Three layers, deliberately separated:

Path Role
src/background.ts The engine: tab tracking, the 1s timer loop, storage/persistence, and all intervention dispatch.
src/content.ts In-page UI: the timer widget, blur overlay, nudge animation, and all popups.
src/popup/ The toolbar popup — chart building, data processing, state, and UI across several modules, bundled to popup-bundle.js.
src/shared/session-model.ts Pure, browser-free session math — boundaries, carryover, nudge timing, grace, wind-down. Fully unit-tested.
src/shared/utils.ts Pure helpers — domain extraction, time formatting, 7-day stats.
src/shared/constants.ts Shared tuning constants and defaults.
src/types.ts Shared type definitions.

The pure modules in src/shared/ contain no browser APIs so they can be tested in isolation with node --test.

Development

Requires Node. All build tooling — esbuild and web-ext — is pinned as a dev dependency, so a fresh npm install is the only setup; nothing needs a global install.

npm install        # install all dev dependencies (esbuild, web-ext, tsc)
npm run typecheck  # tsc --noEmit
npm test           # run the node:test suites in test/
npm run build      # typecheck + bundle to extension/dist/ via esbuild
npm run watch      # tsc in watch mode

npm run build bundles background.ts, content.ts, and the popup into extension/dist/ (see build.mjs). Those bundled files are what manifest.json loads.

Full build + package

build.sh is the canonical "ship it" command. It runs the typecheck, then the tests, then packages a signed-ready .zip/.xpi into artifacts/ with the project-local web-ext (npx web-ext), so the result is reproducible on any clean checkout:

./build.sh

Because it gates on the tests, a failing suite aborts the package step.

Loading in Firefox

  1. Run npm run build so extension/dist/ is populated.
  2. Open about:debuggingThis FirefoxLoad Temporary Add-on…
  3. Select extension/manifest.json.

The extension is Manifest V2 and targets Firefox (it uses the browser.* WebExtension APIs). Temporary add-ons are removed when Firefox restarts; rebuild and reload to pick up changes.

Releasing

release.sh tags a version and publishes its build to GitHub Releases. The version is read from manifest.json — the single source of truth — so the tag and the build can never disagree.

./release.sh

It is deliberately strict, and will refuse to run if:

  • the working tree is dirty (a release tag must match committed code),
  • local commits are not pushed to origin,
  • a release for the current version already exists (bump the version first).
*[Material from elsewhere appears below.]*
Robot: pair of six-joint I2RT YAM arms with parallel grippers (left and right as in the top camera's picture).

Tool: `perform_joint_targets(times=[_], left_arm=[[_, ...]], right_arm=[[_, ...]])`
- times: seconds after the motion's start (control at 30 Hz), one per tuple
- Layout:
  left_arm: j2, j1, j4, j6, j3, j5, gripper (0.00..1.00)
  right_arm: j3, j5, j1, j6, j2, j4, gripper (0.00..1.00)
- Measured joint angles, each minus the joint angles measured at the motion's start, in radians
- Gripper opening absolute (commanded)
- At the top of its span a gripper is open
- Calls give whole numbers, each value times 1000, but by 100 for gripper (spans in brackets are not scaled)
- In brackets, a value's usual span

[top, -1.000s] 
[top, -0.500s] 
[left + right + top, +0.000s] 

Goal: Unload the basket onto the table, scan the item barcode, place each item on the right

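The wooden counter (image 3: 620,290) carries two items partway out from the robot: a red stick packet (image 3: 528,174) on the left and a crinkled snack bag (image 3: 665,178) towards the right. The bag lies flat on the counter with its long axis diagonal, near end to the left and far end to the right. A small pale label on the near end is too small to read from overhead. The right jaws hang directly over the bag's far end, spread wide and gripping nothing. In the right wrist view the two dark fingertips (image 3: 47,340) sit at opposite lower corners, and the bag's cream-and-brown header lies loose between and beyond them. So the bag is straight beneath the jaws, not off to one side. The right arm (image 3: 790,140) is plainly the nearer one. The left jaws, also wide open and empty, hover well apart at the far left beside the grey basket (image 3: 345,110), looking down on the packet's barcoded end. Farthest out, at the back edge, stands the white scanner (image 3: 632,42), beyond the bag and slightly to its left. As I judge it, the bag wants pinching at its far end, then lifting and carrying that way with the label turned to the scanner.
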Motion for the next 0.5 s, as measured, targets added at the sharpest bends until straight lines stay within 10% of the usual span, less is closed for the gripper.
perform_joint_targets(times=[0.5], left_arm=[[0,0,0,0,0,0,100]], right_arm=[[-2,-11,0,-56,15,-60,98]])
When the checks pass it builds a fresh artifact via build.sh and attaches it to a v<version> release, with notes auto-generated from the commits since the last release. To cut a new release: bump version in manifest.json (and package.json), commit, push, then run ./release.sh.

Testing

Tests live in test/ and run via node --test. Each suite bundles the relevant src/shared/ module with esbuild and imports the real source (no copy-pasted logic), so tests can't silently drift from the implementation:

npm test

About

A Firefox extension that tracks your time and breaks your browsing into sessions to curb mindless scrolling.